Tiny houses are coming to Kalamazoo’s Northside Neighborhood.
Delayed for more than seven months by state and local efforts to prevent the spread of COVID-19, ground is to be broken on Oct. 8 on three “tiny” houses -- about 410 square feet each -- by Helping Other People Exceed (H.O.P.E.) thru Navigation.
“The idea is to provide affordable housing for people to be able to work a minimum-wage job,” says Gwendolyn Hooker, chief executive officer of HOPE thru Navigation. “That’s $13 an hour or more. And they can actually make money, pay their bills, and still have money to do other things.”
Each of the first three houses will be a rental property available for about $400 per month (plus utilities) to individuals who have a history of incarceration or substance abuse. The mission of HOPE thru Navigation is to help people in those populations.

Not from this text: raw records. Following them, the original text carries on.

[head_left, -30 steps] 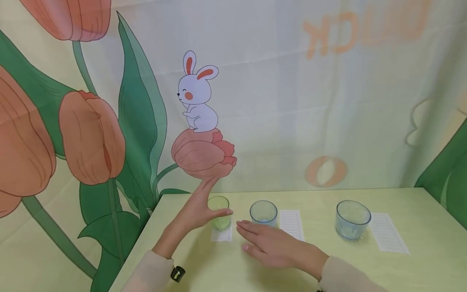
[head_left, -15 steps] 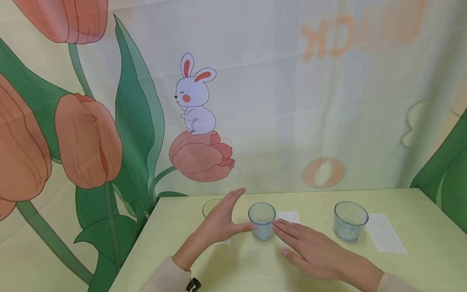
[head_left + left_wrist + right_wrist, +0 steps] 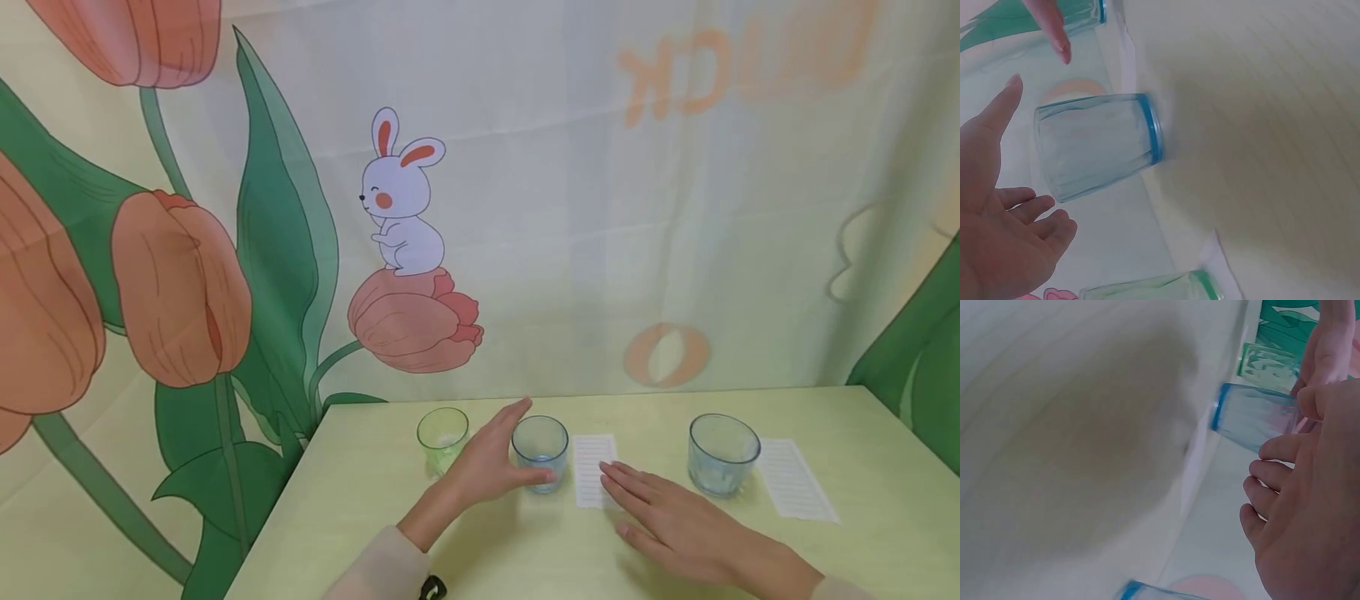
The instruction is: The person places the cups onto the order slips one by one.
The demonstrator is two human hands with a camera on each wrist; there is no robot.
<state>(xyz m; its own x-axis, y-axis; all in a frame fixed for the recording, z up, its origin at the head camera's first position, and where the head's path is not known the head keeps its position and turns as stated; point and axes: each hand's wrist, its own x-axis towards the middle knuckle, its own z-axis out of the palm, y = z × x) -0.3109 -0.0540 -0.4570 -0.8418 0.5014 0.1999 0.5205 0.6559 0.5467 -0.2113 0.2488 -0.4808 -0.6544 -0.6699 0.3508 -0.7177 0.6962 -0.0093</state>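
Observation:
A clear blue-tinted glass [image 3: 542, 437] stands upright in the middle of the table. My left hand [image 3: 487, 462] is at its left side, thumb reaching across its front and fingers spread. In the left wrist view that glass [image 3: 1094, 144] sits beyond the hand [image 3: 1007, 231], with a gap between them. My right hand [image 3: 675, 525] hovers palm down with extended fingers, its fingertips over the near part of a lined white paper slip [image 3: 592, 462]. Left of the left hand stands a green glass [image 3: 441, 433], its lower part partly covered.
Another blue-tinted glass [image 3: 723, 458], wider, stands to the right with a second lined slip [image 3: 798, 483] beside it. A pale yellow-green table [image 3: 540, 558] runs back to a printed curtain [image 3: 555, 208] with tulips and a rabbit.
Both hands have moved right: the left from the green glass to the middle blue glass, the right from before that glass to the paper slip. The glasses have stayed in place.

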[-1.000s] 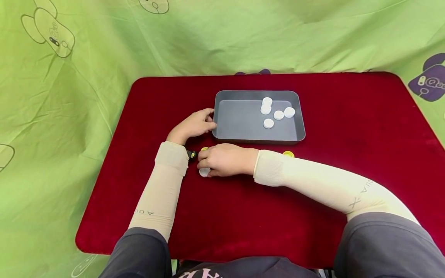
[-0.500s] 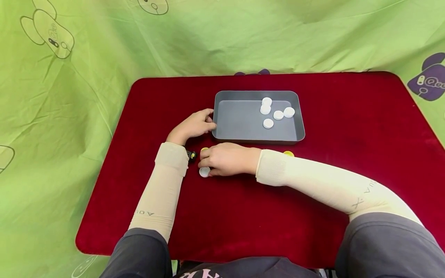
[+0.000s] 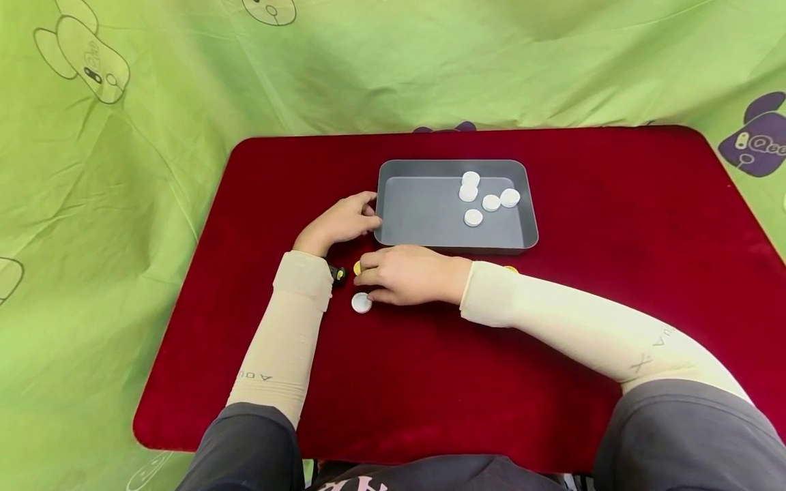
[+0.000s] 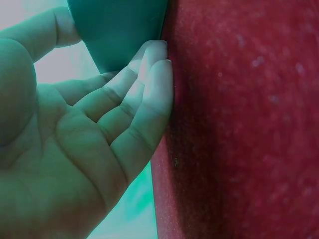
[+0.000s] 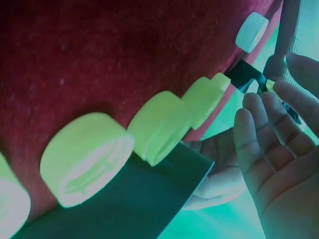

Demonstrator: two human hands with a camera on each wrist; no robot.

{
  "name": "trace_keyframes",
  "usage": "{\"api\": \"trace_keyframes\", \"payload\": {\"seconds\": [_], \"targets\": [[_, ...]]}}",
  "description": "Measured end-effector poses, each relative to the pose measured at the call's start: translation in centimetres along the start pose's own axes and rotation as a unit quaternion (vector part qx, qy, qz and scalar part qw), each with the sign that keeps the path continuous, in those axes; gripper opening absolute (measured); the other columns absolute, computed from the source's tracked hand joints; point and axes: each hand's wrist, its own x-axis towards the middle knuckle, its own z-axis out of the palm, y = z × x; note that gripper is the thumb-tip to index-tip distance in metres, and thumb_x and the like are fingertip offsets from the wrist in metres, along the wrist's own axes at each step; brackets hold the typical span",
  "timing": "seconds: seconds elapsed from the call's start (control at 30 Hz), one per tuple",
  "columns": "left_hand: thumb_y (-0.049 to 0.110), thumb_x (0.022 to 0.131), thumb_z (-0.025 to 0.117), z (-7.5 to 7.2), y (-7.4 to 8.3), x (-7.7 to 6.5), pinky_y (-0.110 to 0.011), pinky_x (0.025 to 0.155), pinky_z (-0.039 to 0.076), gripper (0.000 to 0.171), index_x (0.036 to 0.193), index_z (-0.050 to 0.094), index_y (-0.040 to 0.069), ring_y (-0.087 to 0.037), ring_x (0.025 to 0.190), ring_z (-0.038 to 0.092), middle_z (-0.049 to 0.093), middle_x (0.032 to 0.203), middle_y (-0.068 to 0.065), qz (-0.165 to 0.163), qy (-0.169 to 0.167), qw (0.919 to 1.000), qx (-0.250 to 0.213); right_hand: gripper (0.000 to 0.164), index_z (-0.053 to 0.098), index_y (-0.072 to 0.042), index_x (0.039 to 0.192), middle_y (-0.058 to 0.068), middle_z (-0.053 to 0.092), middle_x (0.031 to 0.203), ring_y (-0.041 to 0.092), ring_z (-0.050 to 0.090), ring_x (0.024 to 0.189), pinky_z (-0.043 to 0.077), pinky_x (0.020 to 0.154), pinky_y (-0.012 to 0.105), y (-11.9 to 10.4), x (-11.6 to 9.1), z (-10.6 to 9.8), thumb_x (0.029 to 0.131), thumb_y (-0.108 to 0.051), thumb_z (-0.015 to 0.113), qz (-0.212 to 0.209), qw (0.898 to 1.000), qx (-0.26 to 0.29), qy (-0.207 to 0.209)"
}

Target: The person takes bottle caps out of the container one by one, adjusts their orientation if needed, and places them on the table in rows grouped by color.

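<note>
My left hand (image 3: 340, 219) rests with thumb and fingertips against the left wall of a grey rectangular tray (image 3: 424, 240); the left wrist view shows its fingers (image 4: 154, 89) nearly straight, touching the dark tray corner (image 4: 119, 35). My right hand (image 3: 411, 275) hovers in front of the tray with relaxed fingers and nothing visible between them. Just beyond its thumb lies a white bottle cap (image 3: 361, 303) on the table. A yellow bottle cap (image 3: 357, 268) peeks out by its fingertips. In the right wrist view several yellow caps (image 5: 159, 127) stand in a row along the tray; in the head view the hand and forearm mostly hide them.
Several white caps (image 3: 473, 217) lie in the right half of the tray. Another yellow cap (image 3: 512, 269) shows behind the right sleeve. The table (image 3: 448, 402) is covered in red cloth, and a green curtain (image 3: 381, 68) hangs around its back and left sides.
My right hand has drawn back slightly to the right and toward the tray, uncovering the white cap, which stays in place. My left hand and the tray have not moved.
</note>
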Motion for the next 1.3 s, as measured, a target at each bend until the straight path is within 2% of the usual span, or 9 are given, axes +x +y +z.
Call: {"api": "trace_keyframes", "payload": {"seconds": [0.27,0.47,0.7,0.83,1.07,1.3], "targets": [[0.014,0.087,0.056,-0.1,0.1,-0.1,-0.032,0.075,0.050,0.061,0.145,0.040,0.006,-0.023,0.080,0.063,0.062,0.101,-0.010,0.004,-0.002,1.0000,0.001,0.023,0.071,-0.010,0.112,0.001,0.060,0.100,0.016,0.059,0.088,0.050,0.079,0.032,0.7,-0.4,-0.7,0.092,-0.022,0.066,0.000,0.999,-0.010,0.032],[0.015,0.087,0.055,-0.1,-0.1,-0.1,-0.032,0.074,0.050,0.062,0.145,0.039,0.005,-0.022,0.080,0.062,0.062,0.101,-0.009,0.002,-0.002,1.0000,0.004,0.022,0.072,-0.010,0.110,0.000,0.059,0.098,0.016,0.059,0.088,0.050,0.078,0.032,1.2,-0.9,-1.6,0.092,-0.021,0.066,0.022,0.999,-0.005,0.042],[0.017,0.087,0.056,0.0,-0.1,0.0,-0.032,0.071,0.049,0.060,0.144,0.042,0.006,-0.022,0.077,0.061,0.062,0.097,-0.009,0.004,0.001,1.0000,0.004,0.027,0.070,-0.008,0.116,0.003,0.059,0.103,0.019,0.059,0.095,0.049,0.084,0.035,1.9,-1.9,-2.6,0.092,-0.020,0.066,0.055,0.998,-0.004,0.034],[0.017,0.088,0.057,0.0,-0.1,0.1,-0.032,0.069,0.048,0.058,0.143,0.042,0.007,-0.022,0.076,0.061,0.062,0.097,-0.009,0.003,0.002,1.0000,0.000,0.029,0.069,-0.007,0.118,0.005,0.061,0.108,0.020,0.060,0.100,0.049,0.087,0.038,2.4,-2.5,-3.2,0.092,-0.020,0.066,0.064,0.997,-0.009,0.046],[0.018,0.088,0.057,-0.1,-0.1,0.1,-0.032,0.070,0.049,0.061,0.145,0.040,0.006,-0.022,0.077,0.062,0.062,0.098,-0.008,-0.004,0.000,1.0000,-0.001,0.029,0.069,-0.008,0.116,0.004,0.061,0.107,0.020,0.061,0.095,0.050,0.085,0.037,4.0,-4.0,-4.0,0.091,-0.021,0.068,0.085,0.993,-0.018,0.075],[0.018,0.089,0.056,-0.1,-0.3,0.1,-0.033,0.070,0.048,0.060,0.145,0.040,0.006,-0.022,0.078,0.060,0.061,0.098,-0.008,-0.005,0.002,1.0000,0.001,0.031,0.069,-0.009,0.119,0.004,0.061,0.109,0.020,0.062,0.094,0.052,0.083,0.037,4.5,-5.2,-4.4,0.091,-0.022,0.068,0.111,0.992,-0.011,0.066]]}}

The $400,000 Tiny House Pilot Project is an endeavor funded by Kalamazoo’s Foundation for Excellence, LISC (Local Initiatives Support Corp.), Old National Bank, and private donors.

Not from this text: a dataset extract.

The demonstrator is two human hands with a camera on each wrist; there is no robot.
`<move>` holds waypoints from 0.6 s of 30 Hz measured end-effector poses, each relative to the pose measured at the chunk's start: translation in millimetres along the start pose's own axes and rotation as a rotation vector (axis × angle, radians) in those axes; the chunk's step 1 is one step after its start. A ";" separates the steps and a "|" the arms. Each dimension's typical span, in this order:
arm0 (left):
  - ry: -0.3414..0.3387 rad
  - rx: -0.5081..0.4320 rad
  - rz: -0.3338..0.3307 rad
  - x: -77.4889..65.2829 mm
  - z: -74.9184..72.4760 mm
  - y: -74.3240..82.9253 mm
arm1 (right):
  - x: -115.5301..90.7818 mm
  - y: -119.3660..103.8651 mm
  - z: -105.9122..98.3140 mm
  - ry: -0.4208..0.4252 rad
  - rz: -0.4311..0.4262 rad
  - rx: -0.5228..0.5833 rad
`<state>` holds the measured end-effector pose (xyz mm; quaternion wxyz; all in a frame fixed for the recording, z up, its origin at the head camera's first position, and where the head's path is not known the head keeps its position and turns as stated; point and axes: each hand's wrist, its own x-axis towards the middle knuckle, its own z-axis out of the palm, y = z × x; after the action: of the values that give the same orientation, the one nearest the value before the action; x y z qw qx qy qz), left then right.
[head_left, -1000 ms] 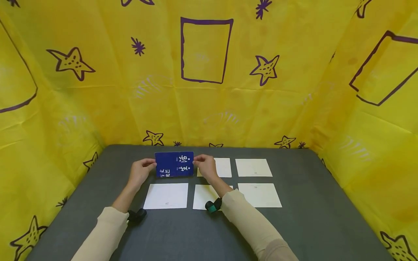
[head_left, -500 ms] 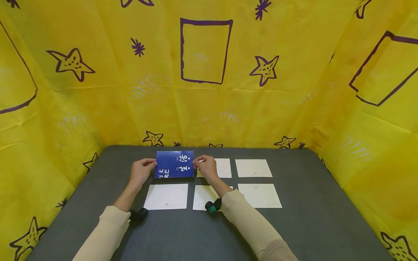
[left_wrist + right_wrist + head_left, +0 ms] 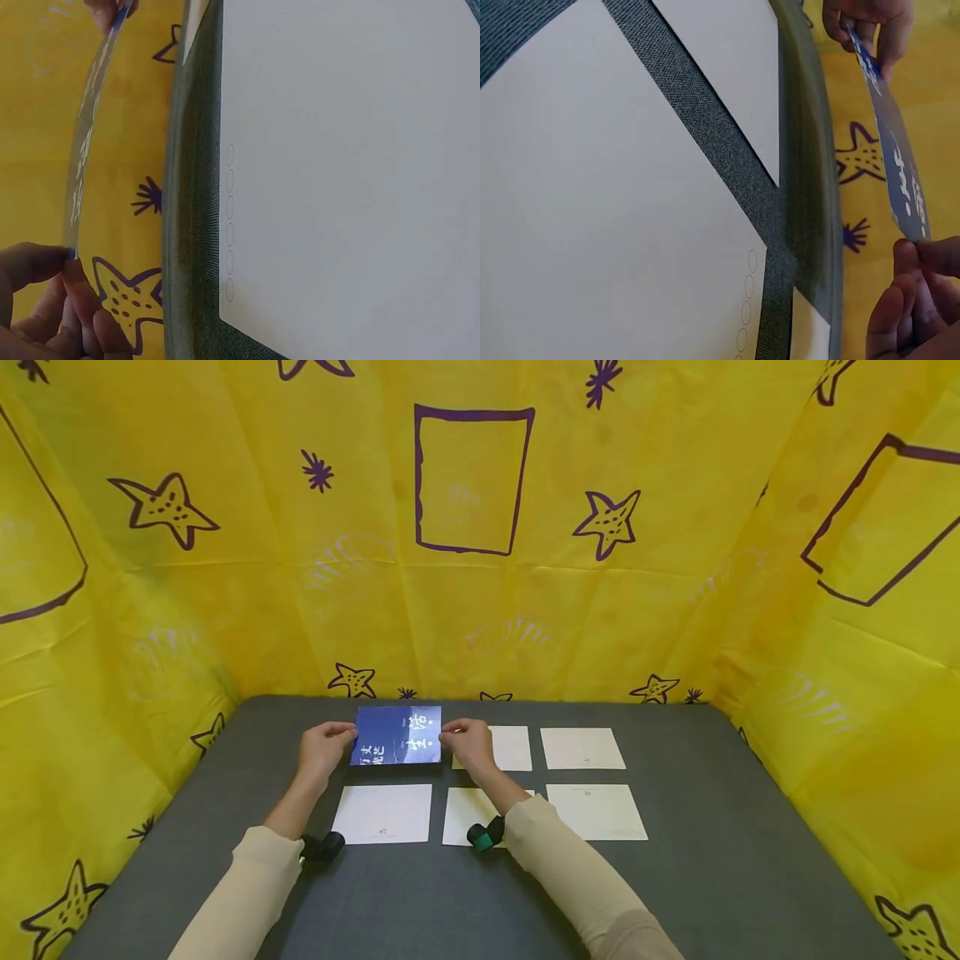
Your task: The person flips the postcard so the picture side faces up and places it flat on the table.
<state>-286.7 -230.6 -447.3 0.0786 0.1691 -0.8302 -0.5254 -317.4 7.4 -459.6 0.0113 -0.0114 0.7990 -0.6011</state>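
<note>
A blue postcard (image 3: 397, 735) with large white characters is held by its two short edges at the back left of the table. My left hand (image 3: 321, 750) pinches its left edge between thumb and fingers; my right hand (image 3: 472, 745) pinches the right edge. In the left wrist view the postcard (image 3: 86, 135) appears nearly edge-on and bends slightly. The right wrist view catches its printed face (image 3: 896, 150) at a slant. Under my right forearm, a white card (image 3: 459, 810) is partly covered, and my right hand overlaps another white card (image 3: 513, 748) behind it.
More white cards lie face up on the dark grey table (image 3: 720, 860): one at front left (image 3: 382, 814), one at back right (image 3: 583, 748), one at front right (image 3: 596, 812). A yellow patterned cloth (image 3: 465, 610) walls the back and sides.
The blue postcard has tipped back flatter, its face now catching more light, and has shifted slightly left with both hands. The white cards have stayed in place.
</note>
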 end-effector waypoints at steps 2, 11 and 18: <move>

Information is being sent out to solicit bids for general contractors to oversee the construction of the houses on a parcel of unused land on the southeast corner of North Westnedge Avenue and North Street. That location will also include an office facility, tentatively set to be 1,200 square feet, to house the administration of other services that the organization provides.

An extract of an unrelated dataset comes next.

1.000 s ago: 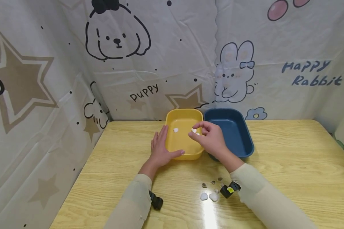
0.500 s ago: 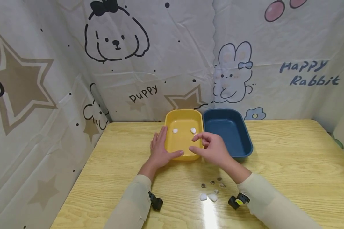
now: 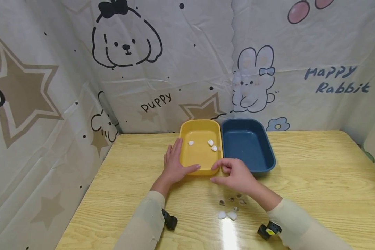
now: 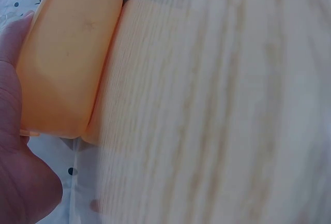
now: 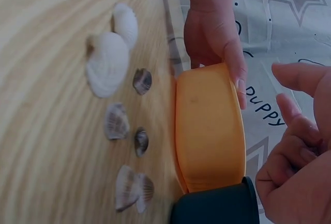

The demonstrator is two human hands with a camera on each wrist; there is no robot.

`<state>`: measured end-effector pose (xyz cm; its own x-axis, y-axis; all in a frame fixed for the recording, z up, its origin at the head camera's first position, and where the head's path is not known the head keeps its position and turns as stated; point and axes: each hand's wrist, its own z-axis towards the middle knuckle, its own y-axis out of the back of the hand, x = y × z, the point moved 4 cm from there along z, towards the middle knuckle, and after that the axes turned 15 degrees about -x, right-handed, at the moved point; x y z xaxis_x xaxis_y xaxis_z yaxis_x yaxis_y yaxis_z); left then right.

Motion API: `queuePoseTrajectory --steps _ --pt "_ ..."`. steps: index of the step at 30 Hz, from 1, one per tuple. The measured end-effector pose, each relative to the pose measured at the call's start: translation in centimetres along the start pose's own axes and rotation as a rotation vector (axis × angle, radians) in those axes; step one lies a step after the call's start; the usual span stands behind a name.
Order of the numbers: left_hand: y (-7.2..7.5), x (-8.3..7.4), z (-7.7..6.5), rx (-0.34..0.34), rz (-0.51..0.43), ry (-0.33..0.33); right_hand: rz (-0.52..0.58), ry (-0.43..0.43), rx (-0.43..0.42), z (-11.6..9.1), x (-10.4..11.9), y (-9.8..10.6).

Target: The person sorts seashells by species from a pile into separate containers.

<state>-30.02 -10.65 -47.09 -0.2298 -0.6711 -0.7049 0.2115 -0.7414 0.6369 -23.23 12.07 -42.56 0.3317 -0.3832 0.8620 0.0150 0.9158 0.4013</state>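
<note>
My left hand (image 3: 175, 163) rests at the near left corner of a yellow plastic tray (image 3: 199, 158), fingers straight along its side and thumb across the front rim. Inside lie three small white seashells: one on the left (image 3: 191, 143), and a pair on the right, one seashell (image 3: 210, 142) just behind the other (image 3: 214, 148). My right hand (image 3: 237, 176) hovers by the tray's near right corner, thumb and forefinger apart with nothing between them. On the table in front, two larger white seashells (image 5: 107, 63) lie beside several small brownish seashells (image 5: 142, 80).
A dark blue tray (image 3: 250, 149) stands right against the yellow one's right side. Both are at the back of the wooden table (image 3: 315, 180), before a printed cloth (image 3: 200, 69) that also hangs along the left.
My right hand has let go of a white seashell in the yellow tray and drawn back toward the near right, thumb and forefinger spreading. My left hand keeps its place.
</note>
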Motion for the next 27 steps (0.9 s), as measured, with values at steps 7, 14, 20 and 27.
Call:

“For it to be considered a tiny house, it can’t be any more than 500 square feet,” Hooker says. “Otherwise, it’s called a small house.”
But why so small?
“They’re affordable because they are tiny,” Hooker says. “They’re energy-efficient. To build these, they are $50,000 each. And with nice finishes, they’re more top-end than most people build.”
The project is a pilot program in which HOPE thru Navigation hopes to have a Phase 2 in which it builds three more tiny houses on a vacant parcel of land on the northwest corner of North Westnedge Avenue and North Street, kitty-corner to what her organization is set to do now. And she has expressed plans to see others built in other parts of the city.
“It’s very impressive because the tiny homes will provide lovely, architect-designed homes for single people who are denied housing everywhere else they go,” says Tobi Hanna-Davies, steering committee member for the Tiny Houses of HOPE Pilot Project and also co-chairperson of ISAAC & TRHT Housing Task Force. “The affordability is really good. Because they’re only 400 square feet, they’re much less expensive for people to rent or own and pay utilities.”
(ISAAC is the Interfaith Strategy for Advocacy and Action in the Community. TRHT Kalamazoo is Truth, Racial Healing and Transformation in Kalamazoo.)
The project is “providing housing for people who deserve to have decent housing,” says Mattie Jordan-Woods, executive director of the Northside Association for Community Development, the developer of the initial phase of the project. “… It’s another form of housing to address the need for people who have criminal backgrounds.”
Referring to the experience of individuals who have been incarcerated, Hooker says, “I chose to do the 410 square feet because I wanted it to be considerably larger than where they have been confined. Many prison cells are 10-by-10 feet. The tiny houses are considerably larger than what they are used to.”
“The other thing is that the design of the tiny houses, typically that we’re using, it’s open space,” Hooker says. “There are lots of windows and sun. It’s really, obviously a lot different than where these people have been detained in these small little boxes.”
HOPE thru Navigation got its start in 2015 and operates on an annual budget of about $82,000. It is funded by contributions from the Kalamazoo Community Foundation, the Sisters of St. Joseph, and private donations.
“We ‘navigate’ folks to jobs, to housing, to employment and other services,” Hooker says. These are known as “wrap-around” services and are typically designed to build a plan to address the basic needs of the person in the program.
The nonprofit's staff includes a criminal justice navigator, an outreach coordinator, and Hooker, who also helps formerly incarcerated people and recovered substance abusers. The organization presently uses office space inside the 814 S. Westnedge Ave. location of the Vine Neighborhood Association and it has an office on the corner of North and Rose streets on the Northside. It will close the latter office after it builds a wrap-around services building as part of the tiny house project.
“And so our office would actually be on-site,” Hooker says, “to not only serve the community but to really provide those services to those folks who live in the tiny houses.”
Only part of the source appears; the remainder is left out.